* **INFORMATION SUPPLIED**:

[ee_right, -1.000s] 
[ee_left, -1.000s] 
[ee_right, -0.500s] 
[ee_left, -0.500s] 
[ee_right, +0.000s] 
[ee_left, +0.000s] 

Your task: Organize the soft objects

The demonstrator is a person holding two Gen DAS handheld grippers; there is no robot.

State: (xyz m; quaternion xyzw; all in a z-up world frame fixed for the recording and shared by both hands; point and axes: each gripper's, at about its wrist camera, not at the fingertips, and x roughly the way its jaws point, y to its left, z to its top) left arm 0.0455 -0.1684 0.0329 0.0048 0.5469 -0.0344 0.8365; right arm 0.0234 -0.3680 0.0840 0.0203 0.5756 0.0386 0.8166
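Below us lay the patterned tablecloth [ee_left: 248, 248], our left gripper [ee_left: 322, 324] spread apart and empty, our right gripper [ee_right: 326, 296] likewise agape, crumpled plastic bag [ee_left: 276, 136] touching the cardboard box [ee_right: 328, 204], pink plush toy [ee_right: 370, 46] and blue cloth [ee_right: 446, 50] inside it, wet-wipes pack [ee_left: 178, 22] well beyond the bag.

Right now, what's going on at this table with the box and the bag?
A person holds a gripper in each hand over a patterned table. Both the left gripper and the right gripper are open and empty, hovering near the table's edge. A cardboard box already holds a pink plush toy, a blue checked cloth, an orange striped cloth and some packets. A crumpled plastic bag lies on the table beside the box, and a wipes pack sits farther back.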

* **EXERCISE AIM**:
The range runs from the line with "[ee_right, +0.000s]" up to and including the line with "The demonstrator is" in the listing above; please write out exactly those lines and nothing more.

* **ANSWER SECTION**:
[ee_right, +0.000s] 
[ee_left, +0.000s] 

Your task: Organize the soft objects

The demonstrator is a person holding two Gen DAS handheld grippers; there is no robot.

The work on this exercise is now complete.